Generation is where Gemini 2.0 Flash earns its name. Using the "Deep Think" reasoning mode, it generates a presentation outline in seconds. Then parallel calls to the standard model populate each slide with JSON-structured content. Total generation time: ~2 minutes.

Export is the easy part. Your structured JSON maps directly to Google Slides API calls or python-pptx templates. Under 5 seconds.

04

Making the Economics Work

This is where most AI projects die. You build a beautiful prototype, demo it to stakeholders, then realize it costs $5 per presentation to run. Your CFO does the math on 10,000 monthly users and your project becomes a "learning experience."

Horizontal bar chart comparing cost per presentation: Naive long context ($1.25), Cached context ($0.12), RAG pipeline ($0.08), Hybrid recommended ($0.15)
Context caching reduces per-generation costs by 90%. The hybrid approach is slightly more expensive than pure RAG but significantly more accurate.

Three techniques matter:

Context Caching is non-negotiable. You're paying to "teach" Gemini your documents once, then running cheap queries against that knowledge. The cache persists for an hour by default—plenty of time for interactive editing sessions.
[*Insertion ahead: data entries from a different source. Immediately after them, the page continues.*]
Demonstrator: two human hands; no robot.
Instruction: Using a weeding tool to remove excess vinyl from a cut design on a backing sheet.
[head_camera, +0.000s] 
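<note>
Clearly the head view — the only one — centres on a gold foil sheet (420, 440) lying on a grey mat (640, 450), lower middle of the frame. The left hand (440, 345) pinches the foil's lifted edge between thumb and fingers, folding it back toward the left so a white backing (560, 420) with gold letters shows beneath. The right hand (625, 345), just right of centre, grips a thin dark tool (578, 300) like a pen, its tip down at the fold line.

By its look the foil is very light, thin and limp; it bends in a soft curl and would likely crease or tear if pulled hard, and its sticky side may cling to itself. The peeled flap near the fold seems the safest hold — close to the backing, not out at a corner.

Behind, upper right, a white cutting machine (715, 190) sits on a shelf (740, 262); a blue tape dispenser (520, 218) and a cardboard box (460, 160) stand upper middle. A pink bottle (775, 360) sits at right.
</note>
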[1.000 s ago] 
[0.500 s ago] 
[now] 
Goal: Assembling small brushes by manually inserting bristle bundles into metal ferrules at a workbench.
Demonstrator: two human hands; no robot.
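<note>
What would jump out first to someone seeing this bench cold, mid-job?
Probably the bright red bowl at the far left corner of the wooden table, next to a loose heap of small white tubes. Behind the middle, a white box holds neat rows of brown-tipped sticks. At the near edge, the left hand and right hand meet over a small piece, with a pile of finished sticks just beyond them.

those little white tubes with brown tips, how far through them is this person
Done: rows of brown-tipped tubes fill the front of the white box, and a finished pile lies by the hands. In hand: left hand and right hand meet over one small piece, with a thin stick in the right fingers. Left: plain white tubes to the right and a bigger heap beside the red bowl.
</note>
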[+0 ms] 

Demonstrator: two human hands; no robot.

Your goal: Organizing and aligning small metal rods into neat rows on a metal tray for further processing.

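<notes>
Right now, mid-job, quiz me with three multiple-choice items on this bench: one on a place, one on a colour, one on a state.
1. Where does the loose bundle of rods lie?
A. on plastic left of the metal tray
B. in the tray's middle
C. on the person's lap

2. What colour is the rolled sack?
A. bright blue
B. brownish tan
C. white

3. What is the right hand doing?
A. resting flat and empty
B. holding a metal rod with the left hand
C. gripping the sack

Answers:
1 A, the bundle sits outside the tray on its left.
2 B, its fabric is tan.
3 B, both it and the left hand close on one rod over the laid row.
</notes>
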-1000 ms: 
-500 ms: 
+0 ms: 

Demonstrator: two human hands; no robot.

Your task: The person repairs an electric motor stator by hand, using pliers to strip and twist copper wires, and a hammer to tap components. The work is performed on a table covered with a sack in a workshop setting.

Batch API cuts costs 50% for non-interactive workloads. If your users upload documents and come back later for results, batch processing is free money.

Model selection matters more than you think. Use gemini-2.0-flash-thinking only for the outline generation where reasoning quality matters. Use standard gemini-2.0-flash for the slide content where speed trumps depth.

05

The Schema That Prevents Chaos

The hardest-won lesson in AI engineering: never trust unstructured output. Gemini 2.0's native JSON mode enforces your schema at the token level—not through post-processing, not through "please return valid JSON" prompting, but through actual constrained decoding.

Your slide schema becomes the contract between your AI and your UI:

class SlideElement(BaseModel):
    type: Literal["heading", "bullet_list", "image", "chart"]
    content: str
    layout_position: Optional[str]  # "north", "west", "center"

class Slide(BaseModel):
    title: str
    speaker_notes: str
    elements: List[SlideElement]
    background_theme: str

Notice what's missing: pixel coordinates, font sizes, absolute positioning. You're asking the model for semantic layout ("image left, text right") and letting your frontend handle the rendering. This is the Gamma.app insight—separate content generation from layout rendering completely.

When the model outputs layout_position: "west", your React component knows what that means. When it outputs x: 142, y: 387, you've lost the game.

06

What Will Break First

I've watched this pattern enough times to predict the failure modes. Here's what will bite you:

The "one-shot" temptation. You'll want to prompt "Generate a 10-slide deck about Q3 earnings." The model will produce generic, repetitive slides that miss the most important insights. The fix: Chain of Thought. Generate outline first, get human approval, then generate content slide-by-slide.

Image hallucination. Gemini can read charts in your PDFs but cannot reproduce them. If you ask it to "recreate the revenue chart," you'll get a plausible-looking fake. Use PyMuPDF to extract actual images and embed them directly.

Rate limit surprise. Streaming complex JSON burns through output tokens fast. Set max_output_tokens to 8K+ for full deck generation, or generate slide-by-slide to avoid mid-JSON cutoffs.

Coherence drift. Generating slides in parallel is fast but risks inconsistent terminology and tone. Generate the entire outline in a single pass using the full context window, then populate slides in parallel. The outline maintains coherence; parallel generation maintains speed.

The Adjacent Possible

The 1,000-page-to-presentation pipeline isn't hypothetical anymore. The components exist. The economics work (barely). What's missing is the taste—knowing when to summarize and when to quote directly, when to visualize and when to bullet point. That's still, for now, a human job. But the heavy lifting? That's increasingly machine territory.